A proposito dell'eventualità di restare a Palazzo Chigi, dice: "Il governo inizia con chiamata del presidente Mattarella, una chiamata di altissimo ordine, con una vicinanza costanza all’azione di governo. Ma la responsabilità di azione di governo sta nel Parlamento, il Parlamento decide la vita del governo".
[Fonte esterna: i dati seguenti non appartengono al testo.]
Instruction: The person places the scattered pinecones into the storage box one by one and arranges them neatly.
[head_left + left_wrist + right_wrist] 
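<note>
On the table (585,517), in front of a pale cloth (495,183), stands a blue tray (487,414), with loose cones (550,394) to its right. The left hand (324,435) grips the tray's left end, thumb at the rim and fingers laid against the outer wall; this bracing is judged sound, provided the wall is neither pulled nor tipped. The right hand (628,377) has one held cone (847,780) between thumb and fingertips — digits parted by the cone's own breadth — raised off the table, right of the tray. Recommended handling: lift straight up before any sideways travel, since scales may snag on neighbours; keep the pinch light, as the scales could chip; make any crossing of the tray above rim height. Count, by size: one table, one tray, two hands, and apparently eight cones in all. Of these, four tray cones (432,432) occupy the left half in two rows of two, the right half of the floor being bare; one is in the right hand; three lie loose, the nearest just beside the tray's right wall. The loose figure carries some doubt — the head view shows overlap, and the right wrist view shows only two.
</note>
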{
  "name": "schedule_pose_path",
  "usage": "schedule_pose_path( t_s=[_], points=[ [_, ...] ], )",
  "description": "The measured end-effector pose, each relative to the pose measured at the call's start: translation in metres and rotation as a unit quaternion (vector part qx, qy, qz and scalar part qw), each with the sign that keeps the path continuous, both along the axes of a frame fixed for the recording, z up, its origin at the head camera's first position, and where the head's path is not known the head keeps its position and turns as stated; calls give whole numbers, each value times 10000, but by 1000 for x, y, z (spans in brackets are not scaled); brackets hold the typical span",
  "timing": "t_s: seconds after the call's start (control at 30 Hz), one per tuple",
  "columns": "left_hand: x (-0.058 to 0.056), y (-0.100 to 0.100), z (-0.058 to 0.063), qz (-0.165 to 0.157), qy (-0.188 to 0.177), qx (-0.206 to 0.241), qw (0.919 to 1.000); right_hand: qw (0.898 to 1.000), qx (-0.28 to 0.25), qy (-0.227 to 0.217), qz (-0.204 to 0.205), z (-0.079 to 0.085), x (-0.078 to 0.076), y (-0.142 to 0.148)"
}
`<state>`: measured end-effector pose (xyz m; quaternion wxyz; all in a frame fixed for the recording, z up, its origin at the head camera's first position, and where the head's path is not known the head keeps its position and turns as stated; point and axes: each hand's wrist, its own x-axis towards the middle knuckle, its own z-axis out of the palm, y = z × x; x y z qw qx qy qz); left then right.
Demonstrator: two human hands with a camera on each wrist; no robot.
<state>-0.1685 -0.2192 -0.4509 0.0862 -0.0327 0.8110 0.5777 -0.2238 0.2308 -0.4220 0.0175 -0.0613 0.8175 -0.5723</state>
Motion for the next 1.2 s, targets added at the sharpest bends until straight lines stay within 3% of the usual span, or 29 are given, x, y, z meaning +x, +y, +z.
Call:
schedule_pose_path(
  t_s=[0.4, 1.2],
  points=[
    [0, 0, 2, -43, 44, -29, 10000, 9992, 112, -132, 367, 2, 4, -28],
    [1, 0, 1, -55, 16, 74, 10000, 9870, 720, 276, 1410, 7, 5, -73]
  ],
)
"I miei destini personali - precisa Draghi - non contano assolutamente niente, non ho particolari aspirazioni. Io sono un nonno a servizio delle istituzioni, la responsabilità della decisione è interamente nelle mani delle forze politiche, non è nelle mani degli individui, sarebbe un’offesa per l’Italia che non è determinata dai singoli individui". Per quanto riguarda il contrasto alla pandemia di Covid-19, per cui è in programma domani una Cabina di regia, "i vaccini restano lo strumento di difesa migliore" per combattere il virus, "dobbiamo difendere la normalità raggiunta e questo significa niente chiusure, scuola in presenza, una socialità soddisfacente. Per farlo dobbiamo prendere tutte le precauzioni possibili".
"Tre quarti dei morti di Covid sono non vaccinati", evidenzia Draghi, per poi aggiungere che "domani", durante la Cabina di regia, "discuteremo sicuramente la durata del green pass", che è "uno strumento di libertà". "Nella cabina di regia si discuterà di questo. Per esempio l’uso di mascherine all’aperto, delle Ffp2 in alcuni luoghi di possibile assembramento. Non è esclusa l’applicazione del tampone" per le persone vaccinate "perché nel green pass c’è un periodo in cui la protezione delle due dosi decresce e in quel periodo può essere utile farli".